Please set down exactly the lines of the listing below from the line containing "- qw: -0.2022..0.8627" through the line containing "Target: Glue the", both lines included, leaving out all other lines.
===== DATASET CONTENT
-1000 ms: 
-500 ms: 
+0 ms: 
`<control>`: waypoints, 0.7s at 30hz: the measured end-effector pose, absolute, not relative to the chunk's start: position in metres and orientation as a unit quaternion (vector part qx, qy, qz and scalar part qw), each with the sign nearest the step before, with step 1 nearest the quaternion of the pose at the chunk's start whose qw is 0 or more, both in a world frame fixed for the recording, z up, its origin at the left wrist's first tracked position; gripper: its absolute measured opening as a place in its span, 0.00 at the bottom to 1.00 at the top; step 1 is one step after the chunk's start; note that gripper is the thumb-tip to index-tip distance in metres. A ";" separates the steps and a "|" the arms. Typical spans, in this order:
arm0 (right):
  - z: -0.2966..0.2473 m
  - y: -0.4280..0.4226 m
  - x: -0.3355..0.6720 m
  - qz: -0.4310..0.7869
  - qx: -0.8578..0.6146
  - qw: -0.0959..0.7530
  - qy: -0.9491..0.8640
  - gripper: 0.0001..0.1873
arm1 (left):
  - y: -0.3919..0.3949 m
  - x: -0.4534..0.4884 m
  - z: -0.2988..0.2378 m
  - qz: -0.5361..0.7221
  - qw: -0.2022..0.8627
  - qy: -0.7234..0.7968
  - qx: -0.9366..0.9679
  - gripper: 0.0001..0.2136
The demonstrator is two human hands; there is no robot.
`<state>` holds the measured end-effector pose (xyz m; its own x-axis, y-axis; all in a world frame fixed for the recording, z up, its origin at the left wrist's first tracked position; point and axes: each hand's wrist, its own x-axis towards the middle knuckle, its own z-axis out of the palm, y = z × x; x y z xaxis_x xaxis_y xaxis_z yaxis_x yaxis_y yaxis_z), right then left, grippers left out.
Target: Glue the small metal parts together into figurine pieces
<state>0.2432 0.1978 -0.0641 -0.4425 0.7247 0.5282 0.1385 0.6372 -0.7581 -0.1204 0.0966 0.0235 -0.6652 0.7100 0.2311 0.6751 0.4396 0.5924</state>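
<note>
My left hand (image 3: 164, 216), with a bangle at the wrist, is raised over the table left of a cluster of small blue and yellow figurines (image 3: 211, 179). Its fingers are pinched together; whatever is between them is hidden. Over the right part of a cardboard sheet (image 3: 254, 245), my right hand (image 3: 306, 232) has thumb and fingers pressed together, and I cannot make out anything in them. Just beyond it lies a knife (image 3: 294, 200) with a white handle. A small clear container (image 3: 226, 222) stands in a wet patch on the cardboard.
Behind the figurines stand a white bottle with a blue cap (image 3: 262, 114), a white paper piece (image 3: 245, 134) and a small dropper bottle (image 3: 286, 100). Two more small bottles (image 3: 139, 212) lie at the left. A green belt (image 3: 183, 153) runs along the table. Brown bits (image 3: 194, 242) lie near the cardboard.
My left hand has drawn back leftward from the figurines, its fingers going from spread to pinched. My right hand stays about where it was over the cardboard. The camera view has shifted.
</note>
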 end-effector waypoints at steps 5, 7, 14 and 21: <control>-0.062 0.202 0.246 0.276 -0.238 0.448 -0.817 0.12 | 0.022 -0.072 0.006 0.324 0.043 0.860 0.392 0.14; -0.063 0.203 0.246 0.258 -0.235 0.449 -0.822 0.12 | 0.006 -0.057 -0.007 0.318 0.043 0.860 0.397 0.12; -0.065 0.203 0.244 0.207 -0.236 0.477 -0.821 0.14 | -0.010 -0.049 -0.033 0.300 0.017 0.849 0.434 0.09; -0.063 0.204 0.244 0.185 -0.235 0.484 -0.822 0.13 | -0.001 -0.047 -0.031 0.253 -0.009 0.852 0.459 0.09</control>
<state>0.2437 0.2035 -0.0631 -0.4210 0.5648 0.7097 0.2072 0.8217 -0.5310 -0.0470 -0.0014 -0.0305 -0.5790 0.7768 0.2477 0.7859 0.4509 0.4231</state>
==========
● EXERCISE RESULT
  - qw: -0.2022..0.8627
  - qy: -0.7234..0.7968
  - qx: -0.9366..0.9679
  - gripper: 0.0001..0.2136
The demonstrator is two human hands; there is no robot.
`<state>` holds the measured end-effector pose (xyz m; its own x-axis, y-axis; all in a world frame fixed for the recording, z up, its origin at the left wrist's first tracked position; point and axes: each hand's wrist, its own x-axis towards the middle knuckle, its own z-axis out of the palm, y = z × x; x y z xaxis_x xaxis_y xaxis_z yaxis_x yaxis_y yaxis_z), right then left, grippers left out.
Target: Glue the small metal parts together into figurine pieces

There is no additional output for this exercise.